L’une des certitudes de V. Poutine avant le déclenchement de l’invasion était que l’Europe serait faible, décousue, lente, dans le verbe plus que dans l’action et sur un fond d’OTAN inexistant. Se tromper à ce point est digne d’un livre de records. Ces erreurs signeront à terme sa fin, et si la future histoire le veut, la fin des conflits.

Mais il reste un point qui freine le développement d’une armée européenne puissante : l’absence de leadership politique, et donc d’état-major stratégique et militaire. C’est un point dur de l’Union Européenne, partagée entre le respect du droit souverain des nations qui la composent, et l’urgence d’une construction européenne plus verticale dans les domaines de défense : renseignement, effectifs, matériels. On peut tabler sur une coordination organisée mais un projet global nécessite un leadership global, une stratégie unique. A Bratislava, ce mercredi 7 juin, à l’occasion du forum dédié à la sécurité en Europe de l’Est et du Nord, E. Macron compte marteler, et donc proposer, son leadership pour une sécurité collective. Que ce soit une posture personnelle ou une proposition stratégiquement préparée pour la France, on ne peut qu’adhérer à l’idée. Mais se proposer comme leader de la défense européenne ne suffit pas à la faire exister pour la simple et bonne raison que cela doit se situer dans une logique « OTAN » pour ne pas donner aux américains le sentiment qu’ils peuvent se délester sur l’Europe de toute responsabilité. Ce serait un pari perdant.

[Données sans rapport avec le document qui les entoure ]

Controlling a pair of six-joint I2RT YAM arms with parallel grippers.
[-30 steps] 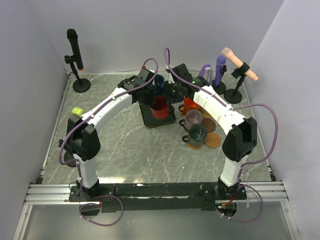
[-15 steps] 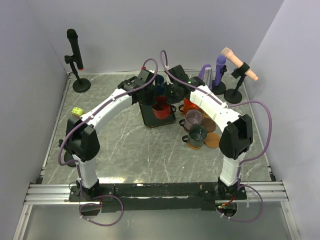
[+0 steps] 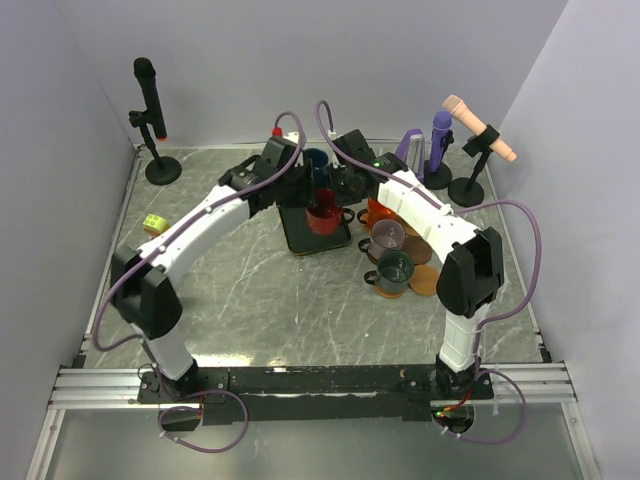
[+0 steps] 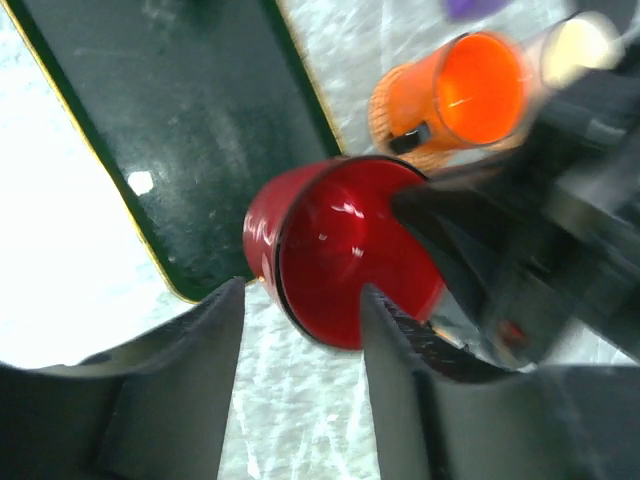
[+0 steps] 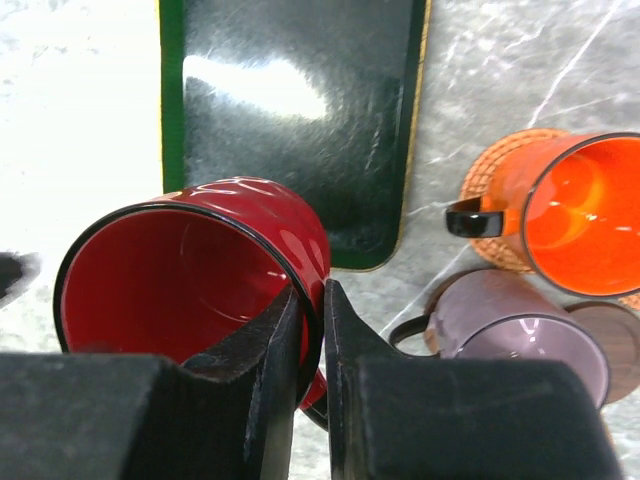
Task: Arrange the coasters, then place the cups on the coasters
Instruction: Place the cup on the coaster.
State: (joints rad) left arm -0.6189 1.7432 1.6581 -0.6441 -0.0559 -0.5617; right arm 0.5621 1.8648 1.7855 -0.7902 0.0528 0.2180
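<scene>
Grey marbled table (image 3: 270,290) carries a black tray (image 5: 300,130) at upper centre of the overhead view. The red cup (image 5: 190,270) sits at the lower left of the right wrist view, over the tray's edge. The right gripper (image 5: 310,300) is clamped on its rim wall, one finger inside and one outside. The left gripper (image 4: 300,305) has its jaws apart, with the cup showing between them. At right, an orange cup (image 5: 585,205) stands on a woven coaster (image 5: 500,165), and a mauve cup (image 5: 510,330) is just below it.

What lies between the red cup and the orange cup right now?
In the right wrist view, a corner of the black tray and then a strip of bare table separate the red cup from the orange cup.
</scene>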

Le leadership de défense, dans nos démocraties européennes, se partagera toujours avec celui des Etats-Unis.

L’histoire, en ce 6 juin (date d’écriture de l’article), reste une solide référence.

Note de l’auteur

Cet article ne représente pas une critique sur le fond des personnes publiques , mais une analyse des choses perçues, des risques liés aux communications du monde politique et des enjeux de celles-ci. Les noms cités ne le sont que pour comprendre leur impact au travers de décisions, de déclarations ou de comportements médiatisés.